The vision was not, of course, entirely new, and in these years just before the First World War Kandinsky was by no means alone in his attack on figurative art. Between 1910 and 1914 the list of pioneer abstract artists included many fine painters, working under the umbrella of a variety of move­ments. But if Kandinsky does not quite deserve to be called, as he often is, the "founder" of non-figurative painting, he remains a pioneer of the first importance.
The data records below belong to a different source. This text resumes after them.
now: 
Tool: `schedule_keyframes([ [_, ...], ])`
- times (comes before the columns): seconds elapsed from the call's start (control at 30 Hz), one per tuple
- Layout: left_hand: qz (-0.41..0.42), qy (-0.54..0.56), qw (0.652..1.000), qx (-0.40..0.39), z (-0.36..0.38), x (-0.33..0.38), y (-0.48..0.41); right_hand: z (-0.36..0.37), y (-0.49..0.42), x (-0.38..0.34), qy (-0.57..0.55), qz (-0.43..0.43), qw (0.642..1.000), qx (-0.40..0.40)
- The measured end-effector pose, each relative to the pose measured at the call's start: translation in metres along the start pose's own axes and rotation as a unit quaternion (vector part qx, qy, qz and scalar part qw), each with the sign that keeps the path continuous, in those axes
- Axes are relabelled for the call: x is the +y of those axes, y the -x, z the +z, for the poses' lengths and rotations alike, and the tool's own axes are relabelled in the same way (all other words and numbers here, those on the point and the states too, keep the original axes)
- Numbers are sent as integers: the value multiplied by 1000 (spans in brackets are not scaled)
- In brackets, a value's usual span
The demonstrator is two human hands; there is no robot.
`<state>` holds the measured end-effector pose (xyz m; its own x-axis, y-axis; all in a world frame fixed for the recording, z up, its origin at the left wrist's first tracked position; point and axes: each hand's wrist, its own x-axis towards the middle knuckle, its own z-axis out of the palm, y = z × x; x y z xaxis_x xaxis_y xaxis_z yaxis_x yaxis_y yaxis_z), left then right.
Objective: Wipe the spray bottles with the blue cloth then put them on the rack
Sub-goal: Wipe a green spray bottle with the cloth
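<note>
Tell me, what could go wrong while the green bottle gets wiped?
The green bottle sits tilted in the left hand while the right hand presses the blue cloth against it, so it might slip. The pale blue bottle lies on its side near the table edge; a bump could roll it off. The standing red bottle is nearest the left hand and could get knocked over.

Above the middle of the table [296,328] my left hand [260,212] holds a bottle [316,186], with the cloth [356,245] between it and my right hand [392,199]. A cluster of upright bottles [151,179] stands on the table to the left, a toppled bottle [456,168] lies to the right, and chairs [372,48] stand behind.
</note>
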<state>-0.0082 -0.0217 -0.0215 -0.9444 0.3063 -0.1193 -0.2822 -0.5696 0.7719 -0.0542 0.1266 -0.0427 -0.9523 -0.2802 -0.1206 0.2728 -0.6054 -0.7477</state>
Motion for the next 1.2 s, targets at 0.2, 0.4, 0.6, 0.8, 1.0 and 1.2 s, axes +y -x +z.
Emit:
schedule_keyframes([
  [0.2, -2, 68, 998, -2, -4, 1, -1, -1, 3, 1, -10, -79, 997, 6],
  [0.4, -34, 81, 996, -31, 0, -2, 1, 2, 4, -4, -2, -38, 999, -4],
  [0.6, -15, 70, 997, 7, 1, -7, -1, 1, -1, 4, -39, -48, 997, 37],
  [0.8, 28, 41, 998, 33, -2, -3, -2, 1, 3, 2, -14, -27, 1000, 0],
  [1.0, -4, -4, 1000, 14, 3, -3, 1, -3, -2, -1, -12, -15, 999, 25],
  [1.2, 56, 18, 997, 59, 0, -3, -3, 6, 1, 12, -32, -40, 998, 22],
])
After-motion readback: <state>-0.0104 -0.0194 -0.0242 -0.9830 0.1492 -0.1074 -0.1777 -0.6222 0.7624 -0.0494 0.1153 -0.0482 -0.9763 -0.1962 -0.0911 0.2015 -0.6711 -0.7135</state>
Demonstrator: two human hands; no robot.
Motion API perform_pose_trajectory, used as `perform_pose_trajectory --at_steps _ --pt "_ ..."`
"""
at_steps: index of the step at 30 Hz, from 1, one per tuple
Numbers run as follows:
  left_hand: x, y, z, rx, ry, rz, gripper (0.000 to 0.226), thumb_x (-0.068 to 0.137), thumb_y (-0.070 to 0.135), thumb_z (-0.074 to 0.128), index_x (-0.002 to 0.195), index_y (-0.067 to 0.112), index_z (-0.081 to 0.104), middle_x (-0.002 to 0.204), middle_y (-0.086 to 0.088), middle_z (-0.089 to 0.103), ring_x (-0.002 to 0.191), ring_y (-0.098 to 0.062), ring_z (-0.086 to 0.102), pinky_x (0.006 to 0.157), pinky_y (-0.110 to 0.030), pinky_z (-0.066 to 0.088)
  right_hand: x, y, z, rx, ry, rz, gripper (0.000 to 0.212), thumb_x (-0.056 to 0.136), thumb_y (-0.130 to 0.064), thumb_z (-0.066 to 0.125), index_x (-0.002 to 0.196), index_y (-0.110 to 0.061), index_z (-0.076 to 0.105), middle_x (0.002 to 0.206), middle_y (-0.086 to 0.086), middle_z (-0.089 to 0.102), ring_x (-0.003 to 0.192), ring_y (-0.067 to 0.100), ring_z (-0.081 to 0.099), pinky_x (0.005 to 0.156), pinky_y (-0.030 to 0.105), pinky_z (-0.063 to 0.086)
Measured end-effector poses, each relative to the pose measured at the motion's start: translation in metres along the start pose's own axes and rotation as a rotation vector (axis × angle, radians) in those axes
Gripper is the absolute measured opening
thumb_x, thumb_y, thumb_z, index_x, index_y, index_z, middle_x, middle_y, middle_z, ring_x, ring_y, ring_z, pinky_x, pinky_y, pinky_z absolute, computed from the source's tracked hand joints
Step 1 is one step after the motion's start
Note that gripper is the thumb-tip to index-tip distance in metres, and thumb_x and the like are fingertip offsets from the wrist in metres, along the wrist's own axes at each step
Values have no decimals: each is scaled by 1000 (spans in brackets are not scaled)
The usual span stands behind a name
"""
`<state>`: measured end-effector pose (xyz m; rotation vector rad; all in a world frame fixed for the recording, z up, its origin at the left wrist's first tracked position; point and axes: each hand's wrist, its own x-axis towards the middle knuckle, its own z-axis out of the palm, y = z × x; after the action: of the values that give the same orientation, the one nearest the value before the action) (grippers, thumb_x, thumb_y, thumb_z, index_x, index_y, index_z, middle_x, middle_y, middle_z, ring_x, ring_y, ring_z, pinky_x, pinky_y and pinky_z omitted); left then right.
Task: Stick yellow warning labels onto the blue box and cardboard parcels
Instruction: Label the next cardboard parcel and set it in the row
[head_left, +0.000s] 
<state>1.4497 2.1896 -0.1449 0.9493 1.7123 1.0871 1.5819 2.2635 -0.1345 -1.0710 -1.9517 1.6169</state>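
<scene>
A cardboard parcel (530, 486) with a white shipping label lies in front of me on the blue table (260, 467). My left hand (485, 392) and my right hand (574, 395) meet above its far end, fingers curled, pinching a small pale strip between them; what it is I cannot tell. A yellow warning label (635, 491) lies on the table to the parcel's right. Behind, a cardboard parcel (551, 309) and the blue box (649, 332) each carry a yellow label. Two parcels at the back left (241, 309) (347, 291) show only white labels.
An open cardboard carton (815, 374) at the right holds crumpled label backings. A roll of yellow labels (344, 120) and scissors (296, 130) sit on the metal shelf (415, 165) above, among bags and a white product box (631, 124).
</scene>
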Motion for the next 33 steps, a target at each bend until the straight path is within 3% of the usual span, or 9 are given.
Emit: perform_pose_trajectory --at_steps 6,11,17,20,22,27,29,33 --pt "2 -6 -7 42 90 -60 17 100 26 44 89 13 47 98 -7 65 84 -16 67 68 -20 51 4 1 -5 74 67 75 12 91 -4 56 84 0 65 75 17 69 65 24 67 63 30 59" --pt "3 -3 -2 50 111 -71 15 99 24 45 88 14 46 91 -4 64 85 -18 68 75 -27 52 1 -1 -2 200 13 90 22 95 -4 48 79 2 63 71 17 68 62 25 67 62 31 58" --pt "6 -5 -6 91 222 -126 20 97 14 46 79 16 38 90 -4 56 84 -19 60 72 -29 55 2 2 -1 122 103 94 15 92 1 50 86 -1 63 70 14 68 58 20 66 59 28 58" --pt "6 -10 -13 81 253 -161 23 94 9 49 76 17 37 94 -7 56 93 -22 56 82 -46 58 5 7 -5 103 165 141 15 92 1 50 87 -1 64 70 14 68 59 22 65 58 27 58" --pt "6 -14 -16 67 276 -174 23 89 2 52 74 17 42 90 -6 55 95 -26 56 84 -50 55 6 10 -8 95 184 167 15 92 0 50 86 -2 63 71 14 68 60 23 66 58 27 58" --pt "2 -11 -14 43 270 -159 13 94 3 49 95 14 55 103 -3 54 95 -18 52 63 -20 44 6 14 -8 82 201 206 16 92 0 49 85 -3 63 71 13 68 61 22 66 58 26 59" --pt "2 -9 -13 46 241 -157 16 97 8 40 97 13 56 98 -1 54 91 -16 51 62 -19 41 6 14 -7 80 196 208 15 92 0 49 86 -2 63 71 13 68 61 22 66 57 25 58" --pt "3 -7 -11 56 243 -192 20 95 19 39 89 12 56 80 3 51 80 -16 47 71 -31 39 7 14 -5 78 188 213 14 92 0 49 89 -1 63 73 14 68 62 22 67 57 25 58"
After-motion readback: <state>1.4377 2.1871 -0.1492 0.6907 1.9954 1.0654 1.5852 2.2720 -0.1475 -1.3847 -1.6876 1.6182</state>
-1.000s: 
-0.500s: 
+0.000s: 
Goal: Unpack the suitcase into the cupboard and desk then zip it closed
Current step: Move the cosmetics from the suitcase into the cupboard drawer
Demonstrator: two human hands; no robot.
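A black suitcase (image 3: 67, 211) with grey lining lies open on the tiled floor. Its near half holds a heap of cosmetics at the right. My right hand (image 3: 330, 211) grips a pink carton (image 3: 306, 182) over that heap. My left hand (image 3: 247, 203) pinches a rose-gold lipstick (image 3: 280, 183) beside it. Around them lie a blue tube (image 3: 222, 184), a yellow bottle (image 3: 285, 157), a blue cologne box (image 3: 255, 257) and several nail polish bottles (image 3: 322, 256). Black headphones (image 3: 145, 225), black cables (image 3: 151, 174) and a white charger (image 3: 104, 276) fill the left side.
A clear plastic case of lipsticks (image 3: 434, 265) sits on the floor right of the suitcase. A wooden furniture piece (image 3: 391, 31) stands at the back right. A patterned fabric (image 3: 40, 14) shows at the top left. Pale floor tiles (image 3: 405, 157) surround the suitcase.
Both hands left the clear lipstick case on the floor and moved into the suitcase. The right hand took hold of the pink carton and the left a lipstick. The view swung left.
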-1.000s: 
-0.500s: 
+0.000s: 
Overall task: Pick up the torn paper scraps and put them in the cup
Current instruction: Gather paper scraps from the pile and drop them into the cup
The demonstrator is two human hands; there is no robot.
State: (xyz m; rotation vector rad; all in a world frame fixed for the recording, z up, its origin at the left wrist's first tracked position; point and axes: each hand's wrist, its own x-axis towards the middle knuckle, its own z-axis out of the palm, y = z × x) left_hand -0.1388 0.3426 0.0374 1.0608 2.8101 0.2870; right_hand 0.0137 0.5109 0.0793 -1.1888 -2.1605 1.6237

In his Blue Mountain (1908) the evolution toward non- representation was already clearly under way: the forms are schematic, the colours non-naturalistic, and the general effect that of a dream landscape. By 1910 his Improvisation X/V was already, as its somewhat musical title suggests, practically abstract; with the 1911 Encircled, he had definitely developed a kind of painting that, though not just decoration, has no discernible point of departure in the depiction of recognizable objects. After that came such major works as With the Black Arch, Black Lines, and Autumn-, in such pictures, done between 1912 and 1914 in a slashing, splashing, dramatic style that anticipates the New York abstract expressionism of the 1950s, most art historians see the peak of the artist's achievement.